Monday, May 12, 2014

Record Kiln Firing

Rim of a flowerpot during the kiln firing
I am quite remorseful that I have not posted for several weeks, and will try to catch you up this week on the craziness that has recently (if not always) been my life.
An exciting recent event was a successful, record kiln firing yesterday at the farm! Not only did we accomplish a single firing (meaning no bisque-firing involved) in just over 12 hours, but almost all of the cones in the kiln reached cone 11.
Cones before they go in the kiln - each is made of clay that melts at different temperatures

Cones in action- the ones flattened have melted, telling me that the kiln has reached beyond
cone 10 (around 2300 Fahrenheit)

The cones give me a gauge for how hot the kiln is, as each cone melts at a different temperature. I usually shoot for cone 10, but reached 11 in nearly the entire kiln! My front left corner of the kiln is usually quite cool, but I have been adjusting the shelves to sit back from the wall and leaving more air space for the heat to move through.
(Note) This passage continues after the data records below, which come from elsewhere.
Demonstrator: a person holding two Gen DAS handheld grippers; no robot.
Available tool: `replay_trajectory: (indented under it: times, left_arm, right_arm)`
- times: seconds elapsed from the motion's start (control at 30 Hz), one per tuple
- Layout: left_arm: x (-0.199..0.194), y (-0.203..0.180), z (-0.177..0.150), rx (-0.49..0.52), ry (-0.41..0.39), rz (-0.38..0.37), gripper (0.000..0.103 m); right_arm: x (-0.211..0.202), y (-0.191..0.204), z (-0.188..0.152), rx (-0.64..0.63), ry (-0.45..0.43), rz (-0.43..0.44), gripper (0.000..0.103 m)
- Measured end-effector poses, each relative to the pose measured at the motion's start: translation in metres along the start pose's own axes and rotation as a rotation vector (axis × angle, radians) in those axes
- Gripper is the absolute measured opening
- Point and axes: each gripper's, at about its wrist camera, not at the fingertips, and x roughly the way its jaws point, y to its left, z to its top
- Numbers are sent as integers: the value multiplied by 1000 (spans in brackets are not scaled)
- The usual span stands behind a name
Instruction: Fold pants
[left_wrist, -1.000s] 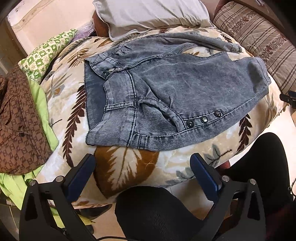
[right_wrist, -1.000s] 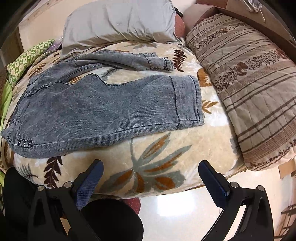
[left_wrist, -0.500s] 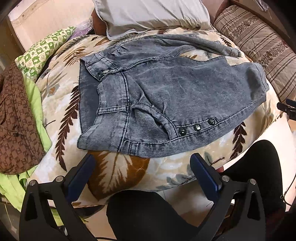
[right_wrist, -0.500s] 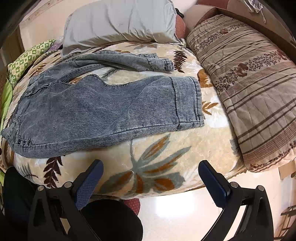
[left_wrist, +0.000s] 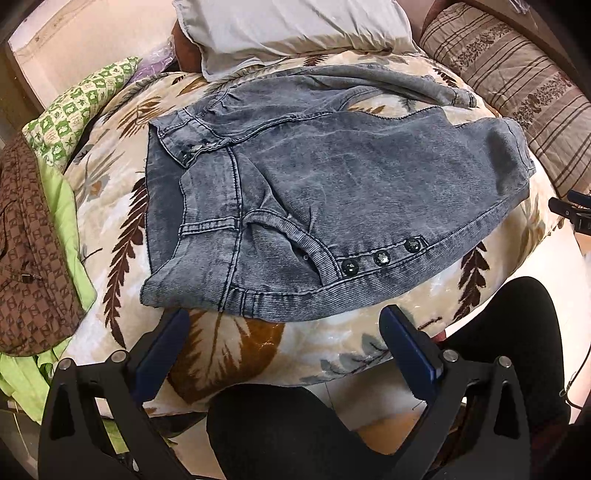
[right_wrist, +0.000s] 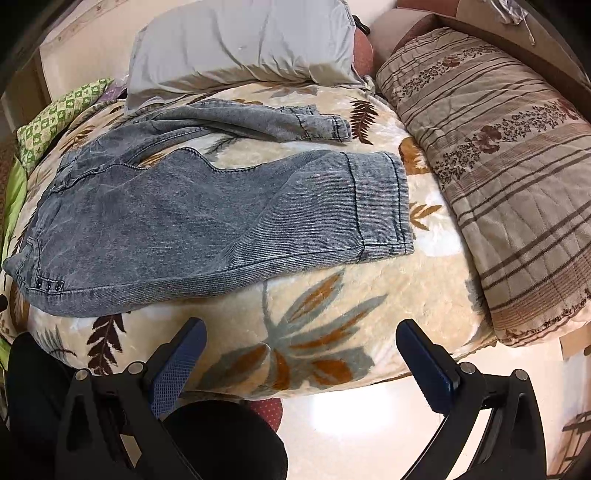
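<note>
Pants (left_wrist: 332, 192) just past L claw (left_wrist: 284, 325).

Plenty of open blanket (right_wrist: 332, 295) between the near bed edge and the jeans (right_wrist: 192, 218), so either gripper can come in low from the front. Right side is walled off by the striped quilt (right_wrist: 517, 177), far end by the grey pillow (left_wrist: 295, 29). Left edge looks crowded by a brown bag (left_wrist: 29, 251), I think
</note>
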Motion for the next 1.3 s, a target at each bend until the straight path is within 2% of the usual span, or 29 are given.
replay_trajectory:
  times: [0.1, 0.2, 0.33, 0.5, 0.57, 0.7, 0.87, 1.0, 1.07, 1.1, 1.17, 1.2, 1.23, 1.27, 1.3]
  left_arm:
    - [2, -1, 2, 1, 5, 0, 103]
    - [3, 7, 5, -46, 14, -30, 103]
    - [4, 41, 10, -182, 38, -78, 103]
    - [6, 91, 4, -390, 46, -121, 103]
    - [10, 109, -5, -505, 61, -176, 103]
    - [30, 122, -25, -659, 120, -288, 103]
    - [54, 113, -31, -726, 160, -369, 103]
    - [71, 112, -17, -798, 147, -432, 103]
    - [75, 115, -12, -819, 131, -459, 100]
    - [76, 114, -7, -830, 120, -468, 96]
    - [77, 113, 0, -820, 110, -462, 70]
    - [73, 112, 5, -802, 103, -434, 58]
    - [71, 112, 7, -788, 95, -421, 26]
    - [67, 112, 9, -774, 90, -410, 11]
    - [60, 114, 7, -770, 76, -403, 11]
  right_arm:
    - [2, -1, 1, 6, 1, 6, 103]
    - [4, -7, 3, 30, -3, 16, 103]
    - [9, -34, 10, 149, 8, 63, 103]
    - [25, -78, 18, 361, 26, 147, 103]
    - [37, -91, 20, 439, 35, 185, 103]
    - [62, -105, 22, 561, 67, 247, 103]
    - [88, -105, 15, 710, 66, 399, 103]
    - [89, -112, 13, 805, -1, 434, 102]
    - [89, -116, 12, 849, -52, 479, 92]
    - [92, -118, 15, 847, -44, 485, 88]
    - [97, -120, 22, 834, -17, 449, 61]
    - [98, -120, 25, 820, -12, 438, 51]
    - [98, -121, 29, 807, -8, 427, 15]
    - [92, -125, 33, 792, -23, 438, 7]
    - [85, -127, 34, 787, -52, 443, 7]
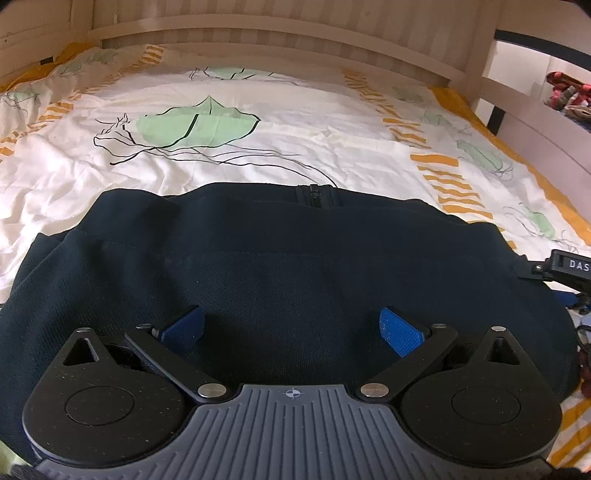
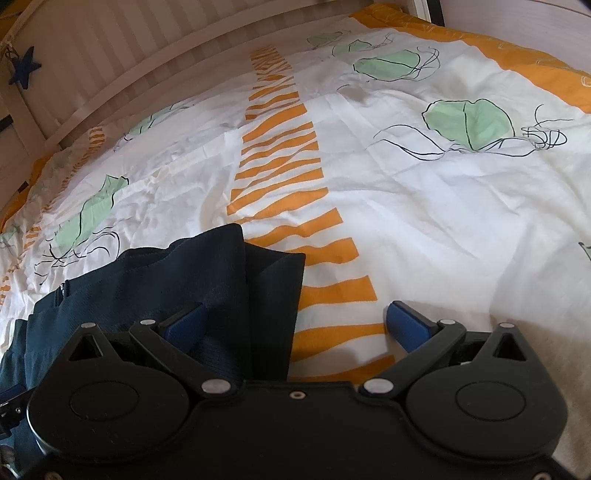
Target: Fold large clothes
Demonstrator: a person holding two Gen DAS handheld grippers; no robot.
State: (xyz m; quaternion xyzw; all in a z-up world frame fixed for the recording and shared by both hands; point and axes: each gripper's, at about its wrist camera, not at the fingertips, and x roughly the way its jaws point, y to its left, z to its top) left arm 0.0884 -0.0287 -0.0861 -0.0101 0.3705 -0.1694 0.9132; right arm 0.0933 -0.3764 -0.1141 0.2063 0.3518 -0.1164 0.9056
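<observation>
A dark navy garment (image 1: 280,266) with a zipper (image 1: 316,195) lies folded flat on the bed. My left gripper (image 1: 291,328) is open and empty, its blue pads (image 1: 400,334) spread wide just above the garment's near part. My right gripper (image 2: 295,325) is open and empty too, over the garment's right edge (image 2: 229,280); its left pad (image 2: 184,325) is above the fabric and its right pad (image 2: 410,325) is above the bedsheet. Part of the right gripper shows at the left wrist view's right edge (image 1: 569,269).
The bed is covered by a white sheet (image 2: 424,206) with green leaf prints and orange stripes. A pale wooden bed rail (image 1: 277,33) runs along the far side. A blue star (image 2: 24,68) hangs on it. Red-patterned things (image 1: 569,96) lie beyond the rail at right.
</observation>
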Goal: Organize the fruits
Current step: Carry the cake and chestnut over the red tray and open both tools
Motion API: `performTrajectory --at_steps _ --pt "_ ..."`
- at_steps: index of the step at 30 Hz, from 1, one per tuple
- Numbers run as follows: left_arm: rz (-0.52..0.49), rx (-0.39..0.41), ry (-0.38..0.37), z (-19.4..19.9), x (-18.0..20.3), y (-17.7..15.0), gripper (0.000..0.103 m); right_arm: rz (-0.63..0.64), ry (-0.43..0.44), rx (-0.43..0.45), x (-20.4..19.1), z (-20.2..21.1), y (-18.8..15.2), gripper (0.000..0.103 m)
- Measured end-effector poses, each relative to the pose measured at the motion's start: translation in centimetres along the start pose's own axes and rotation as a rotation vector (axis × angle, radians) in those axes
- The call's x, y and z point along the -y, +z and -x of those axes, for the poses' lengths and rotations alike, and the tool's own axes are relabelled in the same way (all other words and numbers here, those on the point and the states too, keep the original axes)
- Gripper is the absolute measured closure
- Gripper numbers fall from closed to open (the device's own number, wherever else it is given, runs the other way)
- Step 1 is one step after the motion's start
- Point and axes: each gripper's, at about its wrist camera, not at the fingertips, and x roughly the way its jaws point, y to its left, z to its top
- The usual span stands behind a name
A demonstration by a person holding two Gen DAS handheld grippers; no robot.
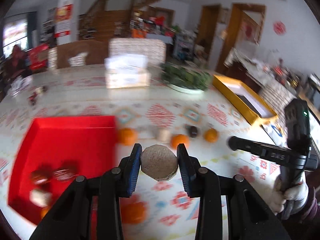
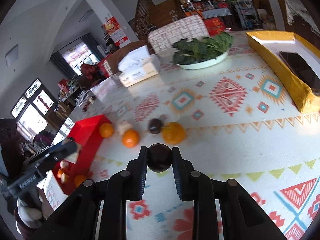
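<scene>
Left hand-held gripper (image 1: 159,161) clenched on a rough brown fruit (image 1: 159,162), held up off the worktop (image 1: 220,152) just right of the red box (image 1: 66,140). Right hand-held gripper (image 2: 159,158) clamped on a dark round fruit (image 2: 159,157), also lifted, over the near middle of the worktop.

Already in the box, toward its near left corner: two dark fruits (image 1: 54,175), a pale one (image 1: 40,197) and a bit of orange at the near edge. Loose on the worktop in a row beyond the pads: an orange (image 1: 127,136) touching the box's right wall, a pale fruit (image 1: 164,134), a second orange (image 1: 179,140), a dark fruit (image 1: 193,131), a third orange (image 1: 211,135). One more orange (image 1: 133,213) near the front edge, under the left fingers.

Farther back: tissue box (image 1: 128,73), plate of greens (image 1: 186,79), yellow box (image 1: 242,98) along the right edge.

Risks, as judgement:
- Grip on the brown fruit narrow, pads only on its sides; likely to twist loose and drop outside the box if swung fast. Heavy blur hints at a quick sweep.
- Box wall close on the left; a low carry could clip the rim and shove the box or knock the orange beside it.
- Both hands loaded and near each other; crossing toward the box together could cause a bump.
- Dropping from height could bruise fruit or bounce it out.
</scene>
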Motion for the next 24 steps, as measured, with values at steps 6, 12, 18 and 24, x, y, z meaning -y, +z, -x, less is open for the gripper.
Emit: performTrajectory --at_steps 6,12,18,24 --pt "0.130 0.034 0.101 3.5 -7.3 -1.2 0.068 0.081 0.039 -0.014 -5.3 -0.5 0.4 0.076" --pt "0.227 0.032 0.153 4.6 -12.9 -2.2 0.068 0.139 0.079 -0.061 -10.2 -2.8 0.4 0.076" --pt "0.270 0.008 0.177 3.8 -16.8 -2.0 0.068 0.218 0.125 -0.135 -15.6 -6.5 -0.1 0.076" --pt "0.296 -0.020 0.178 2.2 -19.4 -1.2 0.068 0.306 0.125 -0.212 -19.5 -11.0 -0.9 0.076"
Why, yes, that is clay on a baking sheet, ready to go in the oven!
Once again, I forgot to have draw rings or draw trials made up before we started the kiln. These get removed during the firing so I can tell whether the clay has matured and how far along my salting and slip color is. I ended up baking them in the oven the night before and putting them in the kiln in the morning. This seems to work well to get all of the moisture out of the rings and not have them explode when I put them in the kiln.

Side of a flowerpot
What was different for this firing was that I did a gas preheat with one tank in one firebox starting Saturday afternoon. Saturday evening I added a second gas tank (100 pound) burner to the second firebox. While the temperature at about 4:30 on Sunday morning was around 250 as it usually is, I think the bricks were heated up more, and that ultimately made the firing go faster. Because I foolishly made my kiln walls with two layers of hard brick, I spend more of the kiln firing just heating up the mass of brick. By using the gas preheat, this cut back on how long I would have to spend heating up the mass of brick.

Top of a hanging planter in the kiln
I started salting around 2200 degrees Fahrenheit, and did two rounds of salt about 30 minutes from one another. I did this both because I had a lot of people on hand at the time to accomplish this task, but also that I figured it might help to have the salt in place and get things good and melted for the rest of the firing. 
For a cute factor, a nest of baby wrens decided to try and take flight. They spent part of their day scaling various pieces of equipment opposite the kiln, including an old Farmall Cub tractor (photo above).

I'll have my fingers crossed for the next day with the hopes that everything turns out well! This coming Saturday is the Pottery Fair on the Square at Old Salem, so I hope to have some fresh flowerpots for the event!